Forum OpenACS Q&A: NaviServer cluster running inside of docker questions

We are continuing to test the NaviServer cluster using the cachingmode=none option and would like to restart all servers in the cluster after an upgrade. After upgrade the acs-admin/server-restart page is called which restarts the current server but we would like to have this url restart all of the servers in the cluster.

We are testing on release/5.10 branch of OACS. with naviserver 4.99.23 build.

Since we are running inside of docker containers/network we do not know the IP addresses of the containers in advance and cannot enter them into the ClusterAuthorizedIP kernel parameter. The IP ranges could be used but opens up the range too far as docker assigns IPs in a larger range than we are comfortable.

We have run into the following issues:

1. Trying to use the ::acs::clusterwide cmd does not appear to call the servers in the cluster currently.

acs-cache-procs.tcl -> broadcast calls the following code:
foreach server [::acs::Cluster info instances] {
      ns_log notice "CALLING ===> $server message $args"
      $server message {*}$args
}

However, whenever the [::acs::Cluster info instances] is called, it returns nothing and will not enter into the foreach loop. I have verified during boot up that we have created the server instances (and can loop over them during boot up) but after we get all of the way up and issue the [::acs::Cluster info instances] cmd it does not return anything. I have tried running the following command from acs-admin/server-restart.tcl and from the shell, but it still does not seem to work. Any ideas or insights you may have on this would be greatly appreciated.

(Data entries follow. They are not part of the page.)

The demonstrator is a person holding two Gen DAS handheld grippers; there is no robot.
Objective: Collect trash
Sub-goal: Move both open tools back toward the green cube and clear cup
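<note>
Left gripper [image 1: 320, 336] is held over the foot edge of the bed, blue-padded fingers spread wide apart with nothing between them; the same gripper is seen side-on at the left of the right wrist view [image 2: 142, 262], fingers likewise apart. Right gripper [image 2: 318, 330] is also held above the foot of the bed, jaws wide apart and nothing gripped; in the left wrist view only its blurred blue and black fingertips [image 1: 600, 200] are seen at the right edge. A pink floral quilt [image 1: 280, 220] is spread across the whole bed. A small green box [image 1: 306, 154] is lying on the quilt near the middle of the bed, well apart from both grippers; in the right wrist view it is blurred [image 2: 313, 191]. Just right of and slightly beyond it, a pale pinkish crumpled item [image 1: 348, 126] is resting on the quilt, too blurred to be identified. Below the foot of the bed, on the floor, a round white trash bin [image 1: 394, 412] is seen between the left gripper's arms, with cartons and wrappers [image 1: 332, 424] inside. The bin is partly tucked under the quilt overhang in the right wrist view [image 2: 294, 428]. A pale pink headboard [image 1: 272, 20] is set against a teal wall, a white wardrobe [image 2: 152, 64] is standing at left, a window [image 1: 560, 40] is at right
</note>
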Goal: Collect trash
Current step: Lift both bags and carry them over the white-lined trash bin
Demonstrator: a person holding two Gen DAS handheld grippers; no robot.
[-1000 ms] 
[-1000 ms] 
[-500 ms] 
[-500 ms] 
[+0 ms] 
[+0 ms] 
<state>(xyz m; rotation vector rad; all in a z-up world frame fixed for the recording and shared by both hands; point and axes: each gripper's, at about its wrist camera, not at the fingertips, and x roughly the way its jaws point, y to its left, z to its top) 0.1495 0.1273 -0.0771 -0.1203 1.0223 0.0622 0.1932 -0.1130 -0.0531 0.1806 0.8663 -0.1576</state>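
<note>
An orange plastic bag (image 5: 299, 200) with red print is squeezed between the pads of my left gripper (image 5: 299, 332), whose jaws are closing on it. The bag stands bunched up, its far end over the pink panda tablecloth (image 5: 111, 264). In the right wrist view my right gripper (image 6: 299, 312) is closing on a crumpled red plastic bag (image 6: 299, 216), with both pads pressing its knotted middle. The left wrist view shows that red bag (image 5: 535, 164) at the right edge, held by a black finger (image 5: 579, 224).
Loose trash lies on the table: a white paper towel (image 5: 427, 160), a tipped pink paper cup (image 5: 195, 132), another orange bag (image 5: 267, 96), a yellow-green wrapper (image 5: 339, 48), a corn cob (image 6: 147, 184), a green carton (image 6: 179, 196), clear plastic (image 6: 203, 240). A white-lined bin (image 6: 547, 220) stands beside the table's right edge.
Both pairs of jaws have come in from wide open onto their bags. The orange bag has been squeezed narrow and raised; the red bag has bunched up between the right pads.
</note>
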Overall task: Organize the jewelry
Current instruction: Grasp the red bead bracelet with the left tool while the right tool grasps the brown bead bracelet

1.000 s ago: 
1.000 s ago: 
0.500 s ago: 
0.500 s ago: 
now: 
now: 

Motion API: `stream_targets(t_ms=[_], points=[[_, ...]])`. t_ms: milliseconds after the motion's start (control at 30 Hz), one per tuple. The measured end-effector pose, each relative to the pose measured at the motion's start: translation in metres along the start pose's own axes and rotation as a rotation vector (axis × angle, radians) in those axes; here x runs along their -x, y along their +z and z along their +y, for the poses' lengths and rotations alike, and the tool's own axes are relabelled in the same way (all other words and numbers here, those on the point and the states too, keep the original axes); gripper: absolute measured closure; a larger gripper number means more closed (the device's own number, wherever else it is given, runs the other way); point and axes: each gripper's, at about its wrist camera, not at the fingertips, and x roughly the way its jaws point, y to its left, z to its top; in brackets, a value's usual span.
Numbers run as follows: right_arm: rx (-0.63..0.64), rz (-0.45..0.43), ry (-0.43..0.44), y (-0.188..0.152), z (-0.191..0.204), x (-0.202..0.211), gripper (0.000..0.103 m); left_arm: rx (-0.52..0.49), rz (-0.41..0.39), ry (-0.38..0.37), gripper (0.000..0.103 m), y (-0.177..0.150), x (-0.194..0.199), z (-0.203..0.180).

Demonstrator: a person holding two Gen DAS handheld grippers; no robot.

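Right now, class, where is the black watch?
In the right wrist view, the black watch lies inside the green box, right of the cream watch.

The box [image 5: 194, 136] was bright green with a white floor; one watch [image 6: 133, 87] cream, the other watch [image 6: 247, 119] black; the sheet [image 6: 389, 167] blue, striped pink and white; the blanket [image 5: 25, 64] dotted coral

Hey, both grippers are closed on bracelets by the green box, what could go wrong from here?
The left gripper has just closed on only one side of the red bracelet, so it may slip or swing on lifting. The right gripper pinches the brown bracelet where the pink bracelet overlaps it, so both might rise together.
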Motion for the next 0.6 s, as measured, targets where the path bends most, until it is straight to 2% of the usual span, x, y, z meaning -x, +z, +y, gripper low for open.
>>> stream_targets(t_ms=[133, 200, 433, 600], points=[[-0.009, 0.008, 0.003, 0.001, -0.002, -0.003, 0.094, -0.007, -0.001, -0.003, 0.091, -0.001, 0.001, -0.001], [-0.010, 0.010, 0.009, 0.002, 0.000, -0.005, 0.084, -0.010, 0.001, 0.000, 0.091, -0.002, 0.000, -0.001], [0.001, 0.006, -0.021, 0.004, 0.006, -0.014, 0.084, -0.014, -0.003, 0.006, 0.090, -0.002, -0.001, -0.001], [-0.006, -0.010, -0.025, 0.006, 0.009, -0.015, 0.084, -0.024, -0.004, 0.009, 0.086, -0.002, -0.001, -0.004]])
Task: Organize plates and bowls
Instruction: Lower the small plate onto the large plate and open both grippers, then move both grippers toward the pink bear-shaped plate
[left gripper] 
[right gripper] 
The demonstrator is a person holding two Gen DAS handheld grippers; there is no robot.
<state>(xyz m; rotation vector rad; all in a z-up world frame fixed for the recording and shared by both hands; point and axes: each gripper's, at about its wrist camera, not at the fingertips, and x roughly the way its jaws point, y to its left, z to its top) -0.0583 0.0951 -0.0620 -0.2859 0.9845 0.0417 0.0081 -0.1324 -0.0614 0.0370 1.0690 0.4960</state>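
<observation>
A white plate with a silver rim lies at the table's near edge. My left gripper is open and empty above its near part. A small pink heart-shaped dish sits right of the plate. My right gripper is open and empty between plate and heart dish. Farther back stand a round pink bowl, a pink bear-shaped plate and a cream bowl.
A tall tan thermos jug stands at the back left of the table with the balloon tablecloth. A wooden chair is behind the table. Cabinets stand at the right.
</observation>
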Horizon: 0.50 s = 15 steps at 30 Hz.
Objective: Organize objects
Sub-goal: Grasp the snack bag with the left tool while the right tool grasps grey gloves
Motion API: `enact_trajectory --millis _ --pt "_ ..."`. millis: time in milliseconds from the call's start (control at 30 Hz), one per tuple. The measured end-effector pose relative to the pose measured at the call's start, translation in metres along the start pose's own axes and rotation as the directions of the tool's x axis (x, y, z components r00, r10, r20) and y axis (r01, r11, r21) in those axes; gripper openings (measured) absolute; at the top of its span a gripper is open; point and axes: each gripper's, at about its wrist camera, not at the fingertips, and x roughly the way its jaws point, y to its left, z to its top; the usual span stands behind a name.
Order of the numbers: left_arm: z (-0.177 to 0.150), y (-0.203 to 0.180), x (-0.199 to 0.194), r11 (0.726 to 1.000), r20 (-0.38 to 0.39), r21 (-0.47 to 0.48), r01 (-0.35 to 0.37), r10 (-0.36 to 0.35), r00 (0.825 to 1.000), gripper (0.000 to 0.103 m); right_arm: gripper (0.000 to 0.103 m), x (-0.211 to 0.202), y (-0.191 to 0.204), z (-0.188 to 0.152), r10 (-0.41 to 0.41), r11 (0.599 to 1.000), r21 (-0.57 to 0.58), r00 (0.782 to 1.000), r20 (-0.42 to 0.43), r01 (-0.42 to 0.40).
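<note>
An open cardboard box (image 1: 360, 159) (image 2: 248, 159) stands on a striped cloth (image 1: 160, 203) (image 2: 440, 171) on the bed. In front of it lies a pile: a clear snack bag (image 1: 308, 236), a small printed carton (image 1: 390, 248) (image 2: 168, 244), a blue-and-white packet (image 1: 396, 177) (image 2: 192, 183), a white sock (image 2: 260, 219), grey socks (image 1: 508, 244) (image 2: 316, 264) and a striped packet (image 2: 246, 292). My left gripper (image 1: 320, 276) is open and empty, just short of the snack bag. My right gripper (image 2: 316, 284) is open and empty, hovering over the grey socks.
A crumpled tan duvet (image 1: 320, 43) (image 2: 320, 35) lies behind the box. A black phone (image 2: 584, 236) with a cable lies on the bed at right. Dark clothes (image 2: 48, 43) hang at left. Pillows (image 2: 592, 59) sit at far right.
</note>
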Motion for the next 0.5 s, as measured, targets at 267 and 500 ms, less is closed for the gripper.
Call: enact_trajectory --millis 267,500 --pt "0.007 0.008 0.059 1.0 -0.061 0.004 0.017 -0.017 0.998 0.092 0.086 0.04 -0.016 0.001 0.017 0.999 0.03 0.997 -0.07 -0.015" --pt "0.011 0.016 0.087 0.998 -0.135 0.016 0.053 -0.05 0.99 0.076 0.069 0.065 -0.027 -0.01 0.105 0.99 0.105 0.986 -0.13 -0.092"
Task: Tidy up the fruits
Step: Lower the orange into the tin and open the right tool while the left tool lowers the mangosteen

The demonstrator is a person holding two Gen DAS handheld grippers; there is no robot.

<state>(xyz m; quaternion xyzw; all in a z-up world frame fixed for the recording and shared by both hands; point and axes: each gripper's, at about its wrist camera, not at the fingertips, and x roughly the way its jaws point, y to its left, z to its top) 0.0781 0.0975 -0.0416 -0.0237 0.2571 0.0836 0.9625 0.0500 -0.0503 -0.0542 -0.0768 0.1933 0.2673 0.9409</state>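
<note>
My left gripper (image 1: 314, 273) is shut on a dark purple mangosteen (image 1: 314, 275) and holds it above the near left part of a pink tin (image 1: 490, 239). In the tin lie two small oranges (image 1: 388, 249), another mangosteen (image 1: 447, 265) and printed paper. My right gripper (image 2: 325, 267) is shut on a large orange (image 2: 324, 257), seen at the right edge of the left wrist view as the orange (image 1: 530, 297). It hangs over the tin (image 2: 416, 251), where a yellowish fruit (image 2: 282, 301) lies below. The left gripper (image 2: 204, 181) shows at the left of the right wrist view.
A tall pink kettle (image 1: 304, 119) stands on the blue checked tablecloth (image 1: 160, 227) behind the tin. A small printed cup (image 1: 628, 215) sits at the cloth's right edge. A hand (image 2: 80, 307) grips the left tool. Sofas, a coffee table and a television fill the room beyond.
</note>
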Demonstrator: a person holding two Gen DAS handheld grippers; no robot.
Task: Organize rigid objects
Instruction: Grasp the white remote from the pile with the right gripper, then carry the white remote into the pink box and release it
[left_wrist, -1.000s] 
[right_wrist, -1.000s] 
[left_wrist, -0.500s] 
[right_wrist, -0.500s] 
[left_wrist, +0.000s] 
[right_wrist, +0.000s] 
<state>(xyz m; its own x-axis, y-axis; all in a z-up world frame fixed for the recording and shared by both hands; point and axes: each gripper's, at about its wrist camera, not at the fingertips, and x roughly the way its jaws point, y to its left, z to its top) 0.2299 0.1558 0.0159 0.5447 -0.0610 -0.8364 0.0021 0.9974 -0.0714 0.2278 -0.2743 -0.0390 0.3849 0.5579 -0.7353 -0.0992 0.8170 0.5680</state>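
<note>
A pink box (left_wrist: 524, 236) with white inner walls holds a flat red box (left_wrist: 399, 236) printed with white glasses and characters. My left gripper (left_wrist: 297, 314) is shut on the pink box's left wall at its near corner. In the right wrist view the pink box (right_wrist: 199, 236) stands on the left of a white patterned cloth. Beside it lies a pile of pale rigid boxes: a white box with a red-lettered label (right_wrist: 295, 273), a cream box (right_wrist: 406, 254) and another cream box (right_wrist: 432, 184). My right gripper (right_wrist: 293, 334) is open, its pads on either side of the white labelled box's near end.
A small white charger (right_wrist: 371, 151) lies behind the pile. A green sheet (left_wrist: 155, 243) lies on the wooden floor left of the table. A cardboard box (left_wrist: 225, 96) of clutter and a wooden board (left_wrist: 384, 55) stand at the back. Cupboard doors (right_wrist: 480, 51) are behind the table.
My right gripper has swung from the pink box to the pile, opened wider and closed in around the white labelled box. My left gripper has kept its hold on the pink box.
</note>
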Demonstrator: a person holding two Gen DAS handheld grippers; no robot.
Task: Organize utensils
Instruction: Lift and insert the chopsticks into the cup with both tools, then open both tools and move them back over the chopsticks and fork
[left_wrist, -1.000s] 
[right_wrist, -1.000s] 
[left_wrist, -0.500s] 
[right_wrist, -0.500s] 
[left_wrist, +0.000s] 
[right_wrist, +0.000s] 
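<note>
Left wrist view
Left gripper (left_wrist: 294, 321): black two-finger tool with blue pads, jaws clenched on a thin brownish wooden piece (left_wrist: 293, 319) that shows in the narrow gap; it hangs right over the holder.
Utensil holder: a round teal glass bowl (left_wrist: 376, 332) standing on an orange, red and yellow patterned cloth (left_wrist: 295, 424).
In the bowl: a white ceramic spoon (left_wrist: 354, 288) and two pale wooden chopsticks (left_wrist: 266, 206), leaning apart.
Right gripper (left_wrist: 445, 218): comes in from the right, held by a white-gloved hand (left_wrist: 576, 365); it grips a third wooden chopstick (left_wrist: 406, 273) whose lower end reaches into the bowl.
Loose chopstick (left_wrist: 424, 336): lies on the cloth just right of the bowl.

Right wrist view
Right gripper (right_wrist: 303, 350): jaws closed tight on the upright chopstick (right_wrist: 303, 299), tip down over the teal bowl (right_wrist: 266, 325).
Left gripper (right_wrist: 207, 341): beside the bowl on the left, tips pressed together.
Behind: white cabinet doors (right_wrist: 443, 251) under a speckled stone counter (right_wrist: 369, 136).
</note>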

2. Since we are inside a docker network and cannot know the IPs of the servers in the cluster beforehand I have written some code to do an nslookup on the docker network names to get their IP addresses inside of cluster-init.tcl and server-cluster-procs.tcl. There are some timing issues with doing this, so I was wondering if you have any opinions/suggestions on a better way to do it.

cluster-init.tcl
#
# Check if cluster is enabled, and if, set up the custer objects
#
if {[server_cluster_enabled_p]} {
    set myConfig [server_cluster_my_config]
    set cluster_do_url [::acs::Cluster eval {set :url}]

    #
    # Iterate over all servers in the cluster and add Cluster objects
    # for the ones, which are different from the current host (the
    # peer hosts).
    #
    foreach hostport [server_cluster_all_hosts] {
        set config [server_cluster_get_config $hostport]
        dict with config {

            # If inside Docker get the IP of the host and put into allowed_host list
            if {[info exists ::env(NS_INSIDE_DOCKER)] && $::env(NS_INSIDE_DOCKER) eq "true"} {
                set ip [docker_host_to_ip $host]
                if { $ip eq "0" } {
                    ns_log error "FAILED to find ip for $host !!"           
                } else {
                    ::acs::Cluster eval [subst {
                        set :allowed_host($ip) 1
                    }]
                }
            }

            if {$host in [dict get $myConfig host]
                && $port in [dict get $myConfig port]
            } {
                ns_log notice "Cluster: server $host $port is no cluster peer"
                continue
            }
            ns_log notice "===> Cluster: server $host $port is a cluster peer $cluster_do_url"
            ::acs::Cluster create CS_${host}_${port} \
                -host $host \
                -port $port \
                -url $cluster_do_url
        }
    }

    set info [::acs::Cluster info instances]
    ns_log notice "=====> CLUSTER INFO = $info !!"
    foreach server [::acs::Cluster info instances] {
        ns_log notice "==> SERVER ====> $server"
    }

    if {![info exists ::env(NS_INSIDE_DOCKER)] || $::env(NS_INSIDE_DOCKER) ne "true"} {
        ns_log notice "==>> NS_INSIDE_DOCKER=$::env(NS_INSIDE_DOCKER)"
        foreach ip [parameter::get -package_id $::acs::kernel_id -parameter ClusterAuthorizedIP] {
            ns_log notice "==> AuthorizedIP = $ip"
            if {[string first * $ip] > -1} {
                ns_log notice "==> ALLOWED_HOST_PATTERN=$ip"
                ::acs::Cluster eval [subst {
                    lappend :allowed_host_patterns $ip
                }]
            } else {
                ns_log notice "===> Allowing Cluster IP=$ip"
                ::acs::Cluster eval [subst {
                    set :allowed_host($ip) 1
                }]
            }
        }
    }

    set url [::acs::Cluster eval {set :url}]

    #
    # TODO: The following test does not work yet, since
    # "::xo::db::sql::site_node" is not yet defined. This requires
    # more refactoring from xo* to the main infrastructure.
    #
    if {0} {
        # Check, if the filter url mirrors a site node. If so,
        # the cluster mechanism will not work, if the site node
        # requires a login. Clustering will only work if the
        # root node is freely accessible.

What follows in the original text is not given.